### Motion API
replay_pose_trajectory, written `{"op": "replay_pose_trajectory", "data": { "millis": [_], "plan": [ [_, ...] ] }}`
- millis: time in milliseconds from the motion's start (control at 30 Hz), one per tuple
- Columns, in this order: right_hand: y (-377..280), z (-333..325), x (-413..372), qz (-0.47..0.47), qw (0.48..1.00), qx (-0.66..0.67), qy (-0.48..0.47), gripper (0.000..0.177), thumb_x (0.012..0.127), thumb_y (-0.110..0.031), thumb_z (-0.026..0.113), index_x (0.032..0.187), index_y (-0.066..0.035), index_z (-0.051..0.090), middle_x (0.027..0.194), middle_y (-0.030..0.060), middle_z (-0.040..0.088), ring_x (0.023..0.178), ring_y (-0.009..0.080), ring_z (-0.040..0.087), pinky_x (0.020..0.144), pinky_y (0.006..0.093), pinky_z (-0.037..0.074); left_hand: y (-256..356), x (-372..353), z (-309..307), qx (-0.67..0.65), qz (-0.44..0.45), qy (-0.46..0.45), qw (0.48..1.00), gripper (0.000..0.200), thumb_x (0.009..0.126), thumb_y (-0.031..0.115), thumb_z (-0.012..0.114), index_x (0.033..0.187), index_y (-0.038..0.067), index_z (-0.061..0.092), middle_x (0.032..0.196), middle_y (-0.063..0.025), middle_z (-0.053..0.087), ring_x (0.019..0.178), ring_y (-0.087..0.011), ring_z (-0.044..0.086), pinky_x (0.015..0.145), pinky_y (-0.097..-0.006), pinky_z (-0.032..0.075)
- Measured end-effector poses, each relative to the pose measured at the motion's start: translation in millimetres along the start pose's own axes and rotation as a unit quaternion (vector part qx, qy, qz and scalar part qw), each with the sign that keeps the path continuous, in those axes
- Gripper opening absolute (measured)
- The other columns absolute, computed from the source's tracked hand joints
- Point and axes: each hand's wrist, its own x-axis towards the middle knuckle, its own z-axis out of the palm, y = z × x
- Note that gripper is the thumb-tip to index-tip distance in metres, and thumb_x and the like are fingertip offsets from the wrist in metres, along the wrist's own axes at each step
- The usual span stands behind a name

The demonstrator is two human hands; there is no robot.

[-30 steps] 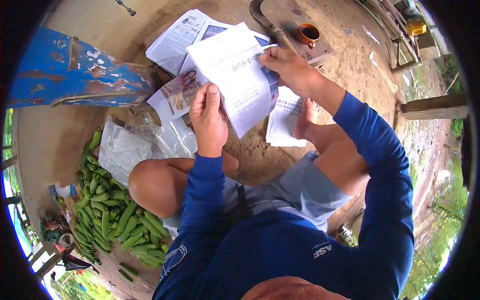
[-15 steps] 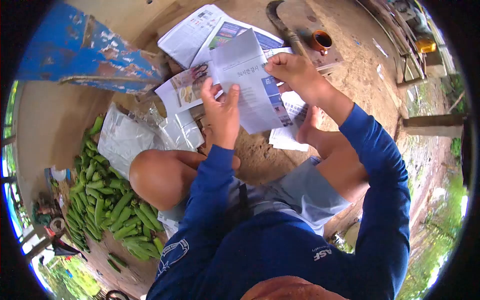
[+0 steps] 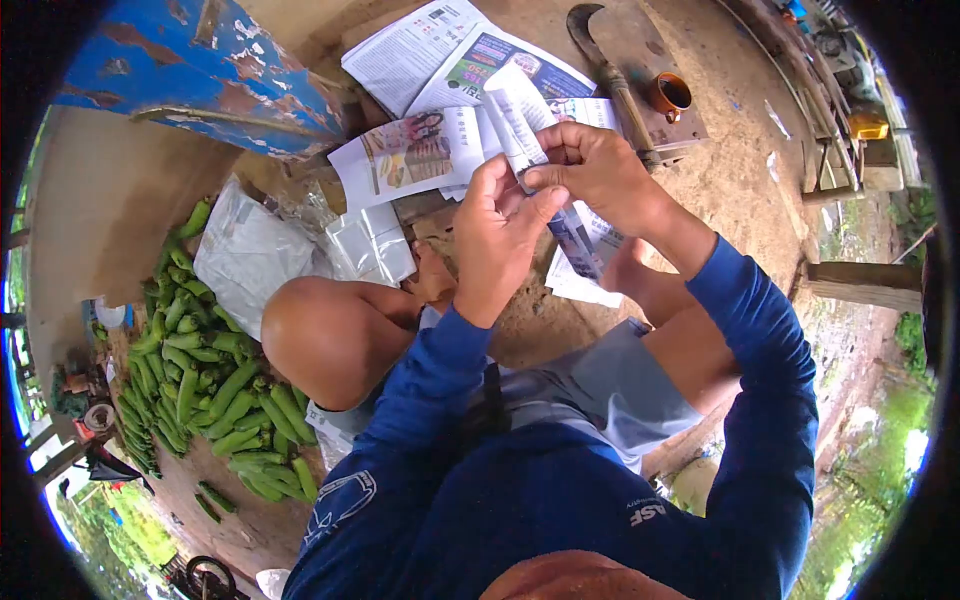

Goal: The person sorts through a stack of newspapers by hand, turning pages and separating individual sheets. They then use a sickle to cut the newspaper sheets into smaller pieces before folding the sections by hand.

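Observation:
Both hands hold one sheet of paper point(image 3: 517, 108), now rolled into a narrow tube that slants down to the right. My left hand point(image 3: 500, 235) pinches its left side near the middle. From the right, my right hand point(image 3: 600, 175) grips the tube, thumb and fingers closed on it. Beneath and beyond lie a printed page with food pictures point(image 3: 405, 160) and stacks of newspaper point(image 3: 415, 50). More printed sheets point(image 3: 585, 285) lie near the right foot.
Green pods point(image 3: 215, 390) are heaped at the left beside white plastic bags point(image 3: 250, 245). A sickle point(image 3: 620, 95) and an orange cup point(image 3: 670, 95) rest on a board at the upper right. A blue peeling panel point(image 3: 200, 75) stands upper left.
The sheet was flat and wide before; now it is rolled narrow. My left hand has moved right, close to my right hand, and the view has shifted slightly.

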Motion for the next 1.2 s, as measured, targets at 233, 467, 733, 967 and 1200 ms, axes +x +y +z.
{"op": "replay_pose_trajectory", "data": {
  "millis": [233, 467, 733, 967, 1200],
  "plan": [
    [-7, -6, -2, 0.038, 0.999, 0.024, 0.001, 0.041, 0.085, -0.034, 0.08, 0.107, -0.002, 0.067, 0.083, 0.0007, 0.065, 0.074, 0.0082, 0.06, 0.067, 0.0237, 0.05, -5, 4, -16, -0.045, -0.027, 0.02, 0.998, 0.055, 0.092, -0.001, 0.065, 0.139, -0.003, 0.037, 0.113, -0.0145, 0.066, 0.097, -0.0117, 0.063, 0.082, -0.0254, 0.052],
    [-1, -21, 4, 0.037, 0.997, -0.035, 0.055, 0.03, 0.096, -0.029, 0.067, 0.112, -0.004, 0.064, 0.097, 0.0014, 0.067, 0.086, 0.0101, 0.065, 0.074, 0.0267, 0.055, -27, 17, -43, 0.029, -0.003, 0.155, 0.988, 0.057, 0.091, -0.002, 0.058, 0.143, 0.001, 0.034, 0.108, -0.0114, 0.061, 0.085, -0.0103, 0.056, 0.07, -0.0233, 0.047],
    [2, -55, 9, -0.041, 0.979, -0.1, 0.174, 0.047, 0.094, -0.023, 0.068, 0.132, 0.001, 0.056, 0.105, 0.0104, 0.069, 0.093, 0.0161, 0.067, 0.081, 0.0307, 0.055, -31, 34, -74, 0.062, 0.047, 0.239, 0.968, 0.056, 0.089, -0.003, 0.056, 0.142, 0.001, 0.036, 0.114, -0.0122, 0.057, 0.09, -0.0116, 0.053, 0.078, -0.0258, 0.046],
    [13, -79, 14, -0.09, 0.945, -0.218, 0.228, 0.041, 0.093, -0.02, 0.068, 0.128, 0.0, 0.061, 0.102, 0.011, 0.072, 0.092, 0.015, 0.065, 0.083, 0.0296, 0.052, -29, 38, -78, 0.082, 0.055, 0.217, 0.971, 0.048, 0.09, -0.003, 0.057, 0.136, -0.003, 0.043, 0.114, -0.011, 0.061, 0.096, -0.0129, 0.057, 0.086, -0.0277, 0.048],
    [40, -97, 30, -0.043, 0.95, -0.221, 0.217, 0.037, 0.094, -0.023, 0.066, 0.122, 0.002, 0.064, 0.105, 0.0122, 0.072, 0.094, 0.0162, 0.066, 0.084, 0.0297, 0.051, -46, 38, -75, -0.001, 0.004, 0.145, 0.989, 0.052, 0.09, 0.001, 0.068, 0.136, -0.002, 0.045, 0.116, -0.0094, 0.062, 0.099, -0.0131, 0.059, 0.087, -0.0273, 0.048]
  ]
}}
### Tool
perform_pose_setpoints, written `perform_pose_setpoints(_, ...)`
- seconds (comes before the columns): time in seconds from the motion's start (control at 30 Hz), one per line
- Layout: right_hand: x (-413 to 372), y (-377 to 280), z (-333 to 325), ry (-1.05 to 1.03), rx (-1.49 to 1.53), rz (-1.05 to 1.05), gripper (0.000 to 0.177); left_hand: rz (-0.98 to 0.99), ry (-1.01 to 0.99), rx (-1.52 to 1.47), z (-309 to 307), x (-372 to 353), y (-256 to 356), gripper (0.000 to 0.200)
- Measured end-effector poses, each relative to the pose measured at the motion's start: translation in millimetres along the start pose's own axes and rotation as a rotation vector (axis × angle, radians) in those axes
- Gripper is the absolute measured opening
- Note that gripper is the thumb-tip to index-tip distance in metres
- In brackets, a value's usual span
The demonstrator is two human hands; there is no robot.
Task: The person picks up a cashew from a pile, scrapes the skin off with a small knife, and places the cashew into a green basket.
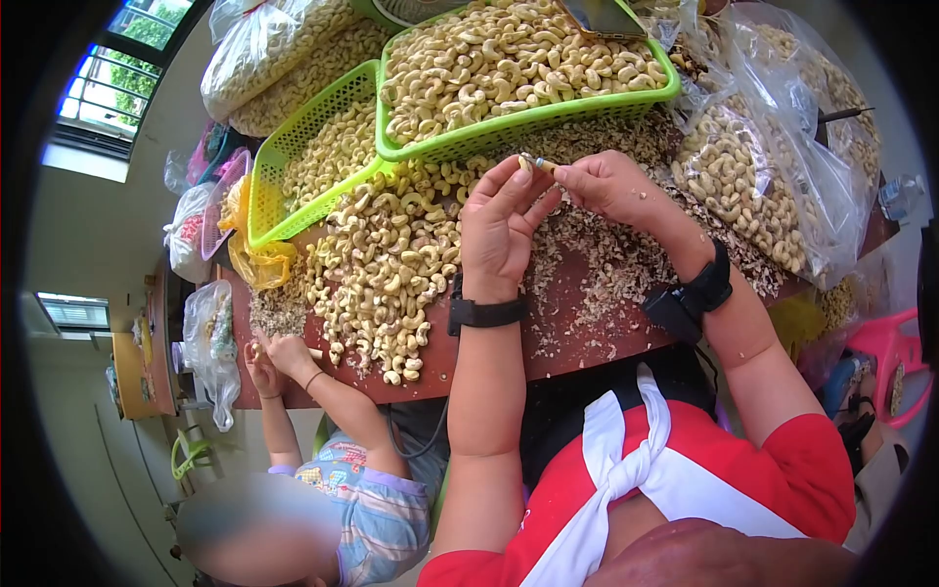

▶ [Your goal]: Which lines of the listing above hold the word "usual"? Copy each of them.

▶ [Finished exercise]:
- The usual span stands behind a name
- In brackets, a value's usual span

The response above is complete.